Хэтчер достал смятый конверт из нагрудного кармана рубашки цвета хаки и теперь рылся в других карманах.
– Что потерял? – поинтересовался я. – Скажи, и ты это получишь.
– Да вот письмо, которое надо бы отправить. Но черт его знает, куда подевалась ручка.
Я протянул ему свою. Вынув из конверта два сложенных листка, он развернул их, и я увидел, что они густо исписаны. Положив на колени журнал, Хэтчер принялся писать на обратной стороне второго листка. Медленно шевеля губами, он будто произносил про себя слова, чтобы не сделать ошибки. Умей я читать по губам, я бы узнал содержание приписки и, возможно, смог бы спасти ему жизнь.
Закончив, он положил дописанное письмо в конверт и вернул мне ручку. Я заметил, что на конверте уже есть марка, адрес и пометка «Авиа».
– Надо было давно отослать подружке, – объяснил он. – Не знаешь, можно отправить прямо из поезда или только с почты на станции?

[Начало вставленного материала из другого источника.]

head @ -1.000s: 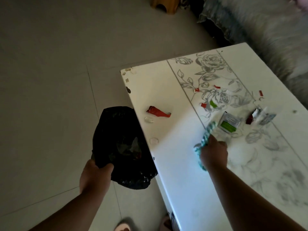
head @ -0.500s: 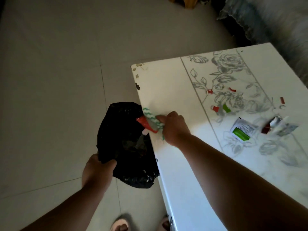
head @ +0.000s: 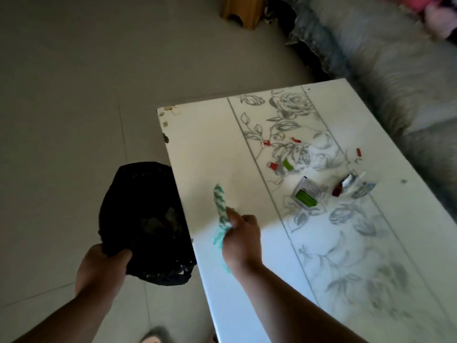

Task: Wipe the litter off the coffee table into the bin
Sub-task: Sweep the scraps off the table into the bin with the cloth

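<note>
My right hand [head: 241,237] grips a green-and-white cloth [head: 220,206] over the white coffee table [head: 210,149], near its left edge. My left hand [head: 102,269] holds the near rim of a bin lined with a black bag [head: 146,219], pressed against the table's left edge. Litter lies further right on the rose pattern: a white packet with a green label [head: 308,194], a red and silver wrapper [head: 346,186], a green scrap [head: 287,164] and small red scraps [head: 273,166].
A grey fluffy sofa [head: 385,70] runs along the table's far right side. A wooden stool [head: 241,11] stands on the tiled floor [head: 61,95] at the top. A slipper [head: 154,336] shows at the bottom edge.
My right hand swept the red wrapper from the table's left part over the edge into the bin, then drew back onto the table with the cloth. The left hand kept the bin in place.
</note>
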The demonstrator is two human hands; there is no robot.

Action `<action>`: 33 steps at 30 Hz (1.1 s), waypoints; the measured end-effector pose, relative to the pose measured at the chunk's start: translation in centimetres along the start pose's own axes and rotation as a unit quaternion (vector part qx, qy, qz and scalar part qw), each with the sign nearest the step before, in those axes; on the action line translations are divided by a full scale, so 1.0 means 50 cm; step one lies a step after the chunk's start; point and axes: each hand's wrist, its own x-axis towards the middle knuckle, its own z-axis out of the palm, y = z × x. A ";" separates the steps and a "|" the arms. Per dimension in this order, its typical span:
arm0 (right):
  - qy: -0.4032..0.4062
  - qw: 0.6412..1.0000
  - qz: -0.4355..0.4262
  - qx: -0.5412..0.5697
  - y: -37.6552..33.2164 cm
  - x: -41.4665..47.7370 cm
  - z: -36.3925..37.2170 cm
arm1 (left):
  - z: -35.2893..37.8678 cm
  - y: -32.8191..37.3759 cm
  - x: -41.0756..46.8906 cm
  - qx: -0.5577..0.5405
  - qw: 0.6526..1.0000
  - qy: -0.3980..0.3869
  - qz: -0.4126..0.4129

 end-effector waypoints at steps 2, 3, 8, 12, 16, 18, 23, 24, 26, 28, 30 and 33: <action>0.083 0.995 0.034 -0.034 0.058 0.007 -0.055 | 0.000 0.002 0.000 0.006 1.000 0.003 -0.004; 0.133 0.987 0.069 -0.048 0.088 0.011 -0.082 | -0.001 0.003 0.000 0.012 1.000 0.002 -0.006; 0.258 0.930 0.258 -0.047 0.226 0.040 -0.228 | -0.001 0.012 0.000 0.014 1.000 -0.014 -0.015; 0.206 0.935 0.277 -0.076 0.257 0.131 -0.298 | 0.001 0.011 -0.002 0.000 0.999 -0.025 -0.032; 0.117 0.951 0.214 -0.189 0.217 0.248 -0.309 | 0.012 0.000 0.010 -0.044 0.997 -0.022 -0.059; 0.077 0.955 0.182 -0.221 0.183 0.290 -0.299 | 0.017 -0.007 0.019 -0.059 0.996 -0.023 -0.065; 0.017 0.951 0.079 -0.298 0.091 0.355 -0.243 | 0.027 -0.008 0.016 -0.079 0.995 -0.010 -0.062; 0.010 0.949 0.045 -0.311 0.075 0.364 -0.227 | 0.030 -0.006 0.016 -0.084 0.995 -0.009 -0.059; -0.004 0.945 -0.017 -0.327 0.040 0.367 -0.195 | 0.034 -0.004 0.016 -0.097 0.994 -0.011 -0.054; -0.024 0.942 -0.063 -0.329 0.007 0.354 -0.157 | 0.035 -0.004 0.016 -0.095 0.994 -0.009 -0.048; -0.047 0.942 -0.094 -0.319 -0.020 0.324 -0.114 | 0.035 -0.005 0.015 -0.092 0.995 -0.008 -0.045; -0.093 0.946 -0.136 -0.278 -0.050 0.253 -0.040 | 0.035 -0.008 0.018 -0.093 0.994 -0.006 -0.050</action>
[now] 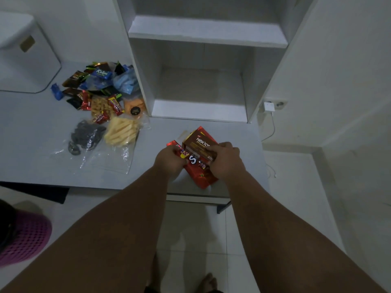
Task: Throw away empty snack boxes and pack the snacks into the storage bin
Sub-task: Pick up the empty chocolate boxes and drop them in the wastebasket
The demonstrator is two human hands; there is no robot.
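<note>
Because the left hand (169, 160) pinches only the edge of the red box (201, 176) while the right hand (226, 160) curls over the brown box (198, 144) stacked on it, close to the worktop's (42, 155) front edge, the 2 boxes could slide apart and 1 drop to the tiled floor (201, 229). Loose snacks (101, 102) lie well apart on the left. Behind stands a white shelf unit (201, 106); a pink mesh basket (27, 235) sits below, in dim light.

Two snack boxes (198, 142) (201, 176), two hands (169, 160) (226, 160), one basket (27, 235)
</note>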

– В клубном вагоне есть почтовый ящик. Висит на стене, стеклянный, между письменным столом и баром.
– Спасибо. – Он запечатал конверт и вышел. Но через несколько минут вернулся с бутылкой виски. Письмо он держал в другой руке.
– Твое виски кончилось, – сказал он, – попробуй теперь моего.
Отдав мне бутылку, он опять ушел. Судя по незнакомой мне этикетке, в бутылке был «Отборный марочный бурбон пятилетней выдержки, крепостью 90 градусов, изготовленный в Кентукки». Я счистил сургуч и вытащил пробку, использовав штопор из перочинного ножика. Мне показалось, от бутылки завоняло плохо очищенным машинным маслом, но, отбросив сомнения, я налил себе немного в бумажный стаканчик. Вкус у напитка не был изысканным, но жидкость согревала, а прочее в моем состоянии было в общем-то безразлично.